TASK TO COMPLETE — Where does the string "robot" appear? Copy every line of the entries below that holds it.

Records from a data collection

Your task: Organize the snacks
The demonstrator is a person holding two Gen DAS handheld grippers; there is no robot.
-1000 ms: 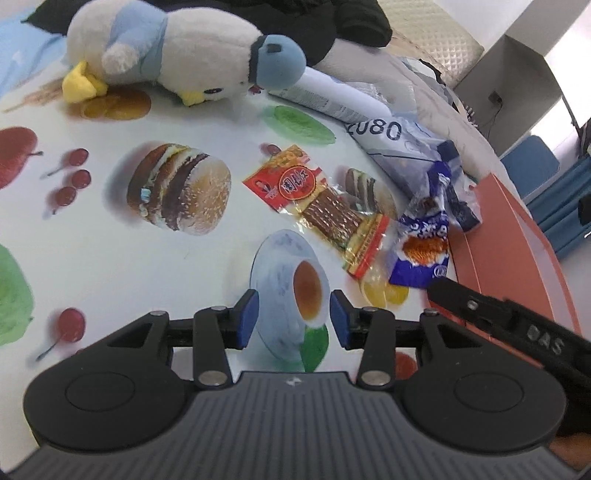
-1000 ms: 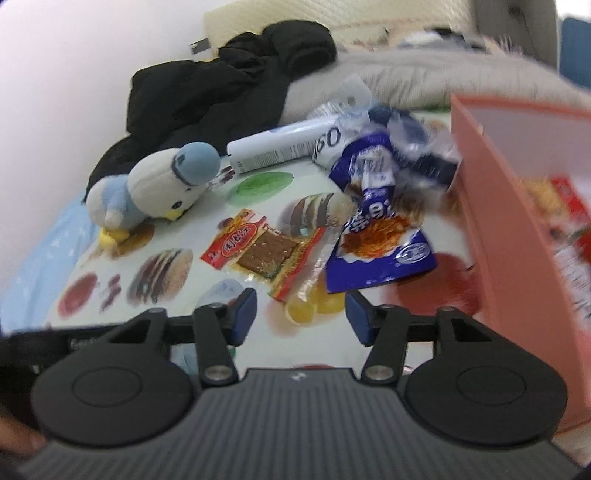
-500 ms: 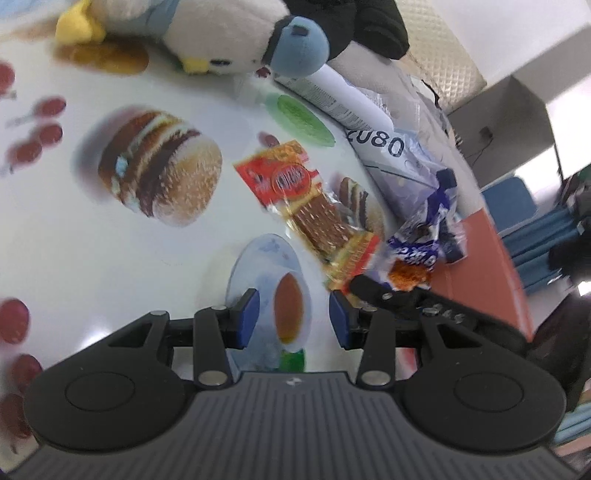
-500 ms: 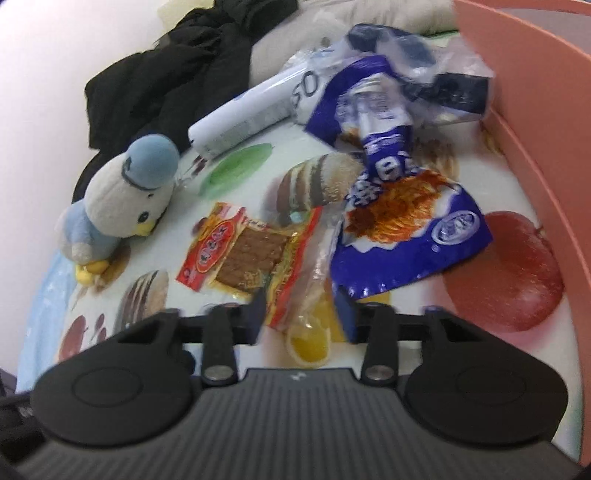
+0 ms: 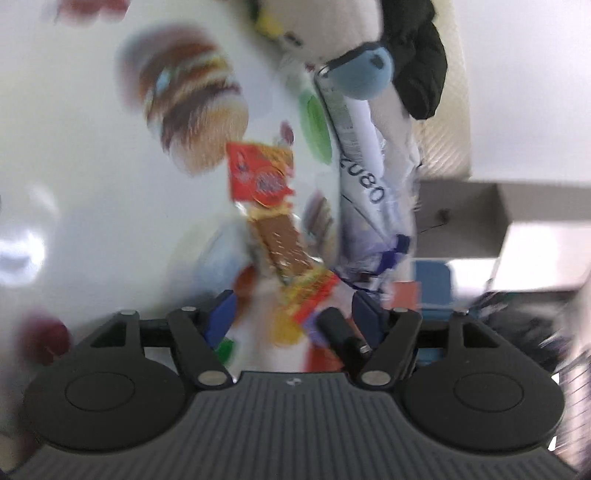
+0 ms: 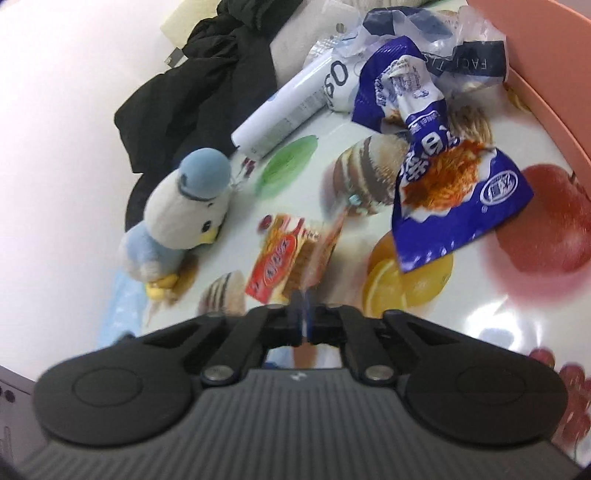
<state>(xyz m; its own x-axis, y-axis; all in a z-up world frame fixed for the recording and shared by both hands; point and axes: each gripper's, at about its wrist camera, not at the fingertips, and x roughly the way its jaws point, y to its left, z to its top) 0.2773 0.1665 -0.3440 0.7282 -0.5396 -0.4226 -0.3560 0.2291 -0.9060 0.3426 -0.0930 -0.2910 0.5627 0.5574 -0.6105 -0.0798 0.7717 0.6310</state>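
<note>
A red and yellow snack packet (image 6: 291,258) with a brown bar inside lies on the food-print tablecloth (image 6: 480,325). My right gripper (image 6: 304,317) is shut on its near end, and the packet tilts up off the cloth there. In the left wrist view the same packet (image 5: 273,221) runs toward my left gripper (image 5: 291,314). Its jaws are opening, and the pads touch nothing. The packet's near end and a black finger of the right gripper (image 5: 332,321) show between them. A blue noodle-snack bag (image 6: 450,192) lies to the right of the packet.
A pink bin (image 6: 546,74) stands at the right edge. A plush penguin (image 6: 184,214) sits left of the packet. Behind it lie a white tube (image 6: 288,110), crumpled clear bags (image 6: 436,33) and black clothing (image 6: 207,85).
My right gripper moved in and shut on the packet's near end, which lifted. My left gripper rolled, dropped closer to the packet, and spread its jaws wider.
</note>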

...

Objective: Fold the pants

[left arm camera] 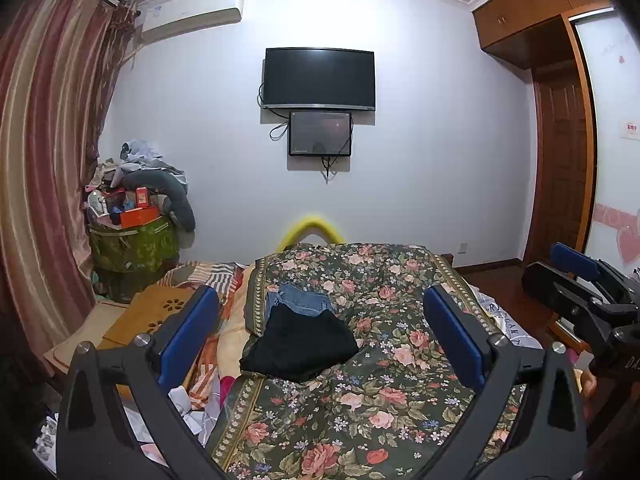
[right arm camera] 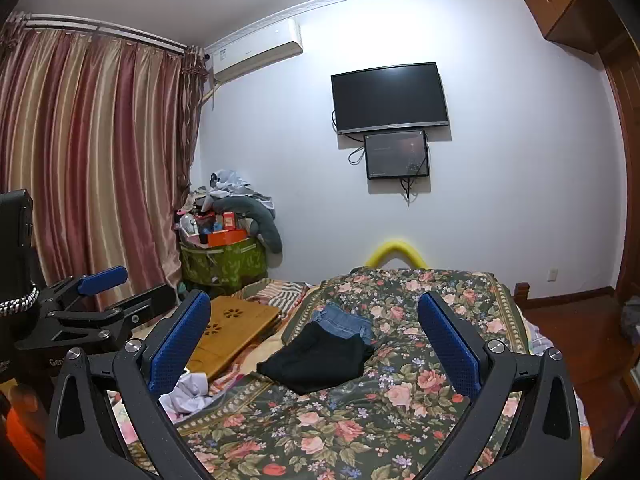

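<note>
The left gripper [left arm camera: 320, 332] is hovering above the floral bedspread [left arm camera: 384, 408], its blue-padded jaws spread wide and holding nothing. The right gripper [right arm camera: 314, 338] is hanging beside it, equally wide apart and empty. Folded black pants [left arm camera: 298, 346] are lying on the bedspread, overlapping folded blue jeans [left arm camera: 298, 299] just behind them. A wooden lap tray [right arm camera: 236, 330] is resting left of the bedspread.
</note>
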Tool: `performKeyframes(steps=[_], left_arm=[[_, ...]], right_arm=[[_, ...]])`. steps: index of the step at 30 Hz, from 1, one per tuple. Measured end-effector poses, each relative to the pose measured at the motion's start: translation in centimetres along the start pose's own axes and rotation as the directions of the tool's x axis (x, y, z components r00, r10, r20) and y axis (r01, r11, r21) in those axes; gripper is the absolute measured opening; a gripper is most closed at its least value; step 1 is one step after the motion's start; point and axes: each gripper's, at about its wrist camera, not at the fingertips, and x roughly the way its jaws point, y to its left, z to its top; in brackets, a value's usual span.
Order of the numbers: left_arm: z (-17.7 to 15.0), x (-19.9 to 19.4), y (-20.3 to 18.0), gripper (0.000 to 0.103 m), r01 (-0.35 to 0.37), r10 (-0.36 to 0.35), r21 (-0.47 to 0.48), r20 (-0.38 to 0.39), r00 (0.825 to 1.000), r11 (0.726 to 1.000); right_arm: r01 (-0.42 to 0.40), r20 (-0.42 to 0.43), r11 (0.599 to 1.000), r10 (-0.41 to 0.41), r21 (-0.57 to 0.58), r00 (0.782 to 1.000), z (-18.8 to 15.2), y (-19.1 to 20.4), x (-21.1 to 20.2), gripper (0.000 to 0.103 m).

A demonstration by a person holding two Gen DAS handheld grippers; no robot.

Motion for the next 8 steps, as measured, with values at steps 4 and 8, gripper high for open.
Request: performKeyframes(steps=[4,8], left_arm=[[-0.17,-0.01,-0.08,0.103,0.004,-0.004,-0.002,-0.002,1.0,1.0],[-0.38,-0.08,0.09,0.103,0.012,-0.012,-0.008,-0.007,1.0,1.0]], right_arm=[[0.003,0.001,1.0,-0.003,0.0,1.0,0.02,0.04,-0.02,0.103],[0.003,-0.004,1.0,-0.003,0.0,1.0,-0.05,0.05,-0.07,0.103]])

REPLY TO THE EXERCISE —
The demonstrator is a person holding two Gen DAS handheld grippers; there is no robot.
A demonstration by a person holding two Gen DAS handheld grippers; no robot.

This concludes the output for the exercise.